By Chris Putnam
Three faculty members of the University of Saskatchewan’s College of Arts and Science are among this year’s winners of scholarly writing awards from the Canadian Historical Association (CHA).
In June, the CHA announced the recipients of awards from its affiliated committees. They include Dr. Ashleigh Androsoff (PhD), Dr. Valerie Korinek (PhD) and Dr. Sarah Nickel (PhD).
Ashleigh Androsoff: The Hilda Neatby Prize in Women’s and Gender History
Androsoff, an assistant professor in the Department of History, received the Hilda Neatby Prize in Women’s and Gender History for her article “The Trouble with Teamwork: Doukhobor Women’s Plow Pulling in Western Canada, 1899” in The Canadian Historical Review.

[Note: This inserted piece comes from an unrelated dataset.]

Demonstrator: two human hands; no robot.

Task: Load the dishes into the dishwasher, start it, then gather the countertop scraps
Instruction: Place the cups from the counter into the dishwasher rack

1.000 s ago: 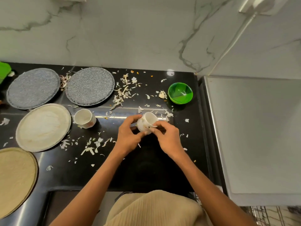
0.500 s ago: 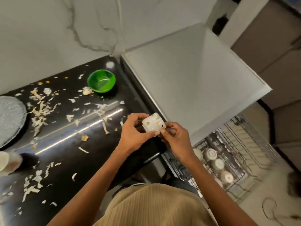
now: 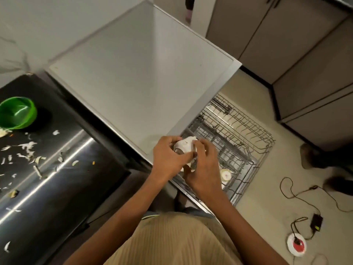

The award was presented by the CHA and the Canadian Committee in Women's History.
In her article, Androsoff analyzes pictures from 1899 of Doukhobor women in Canada performing intense physical labour. Androsoff demonstrates how the women’s work challenged assumptions of settler experiences in the West.
A scholar of Western Canadian history, Androsoff has completed several projects examining and preserving the history of the Doukhobors in Canada.
“The Doukhobors are actually a very useful case study for Canadian history,” said Androsoff in a 2019 interview. “They’re very interesting in their own right—they’ve had a very storied history in Canada and in Russia—but they’re also really useful for us to study to gain insight into how Canada has treated ethnic and religious minorities over the 20th and 21st century.”
Valerie Korinek: The CCWH English-Language Book Prize in Women's and Gender History
Korinek, a professor in the Department of History and vice-dean faculty relations for the College of Arts and Science, received the English-Language Book Prize for her 2018 book, Prairie Fairies: A History of Queer Communities and People in Western Canada, 1930–1985.
The prize is presented every two years on behalf of the Canadian Committee on Women’s and Gender History (CCWH).
Drawing on oral, archival and cultural histories, Prairie Fairies reconstructs the experiences of queer urban and rural people on the prairies with a focus on the cities of Saskatoon, Regina, Winnipeg, Edmonton and Calgary.
“It was important to write Prairie Fairies so this history was known—outside of the community of individuals who participated in this world, very few knew these histories—and I hope prairie queer people will never be excluded from prairie histories again,” said Korinek in a 2019 interview.
Previous honours for Korinek’s book include a Clio Prize from the CHA, a Saskatchewan Book Award and the CSN-RÉC Book Prize.
Sarah Nickel: The Indigenous History Book Prize
Nickel, an assistant professor in the Department of Indigenous Studies, received the 2020 Indigenous History Book Prize presented by the CHA on behalf of the Indigenous History Group.
The award recognizes Nickel’s 2019 book, Assembling Unity: Indigenous Politics, Gender, and the Union of BC Indian Chiefs, in which she examines political activism by Indigenous people in British Columbia between the 1960s and 1980s, using the Union of BC Indian Chiefs as a case study.
“For me, the organization—which is still active today—provided a unique opportunity to explore the modern B.C. Indigenous rights movement using this organization as an anchor point,” said Nickel in an interview this April.
Assembling Unity was also shortlisted for the CHA’s Best Scholarly Book in Canadian History Prize and received an honourable mention for the Book Prize of the Political History Group, another CHA-affiliated committee.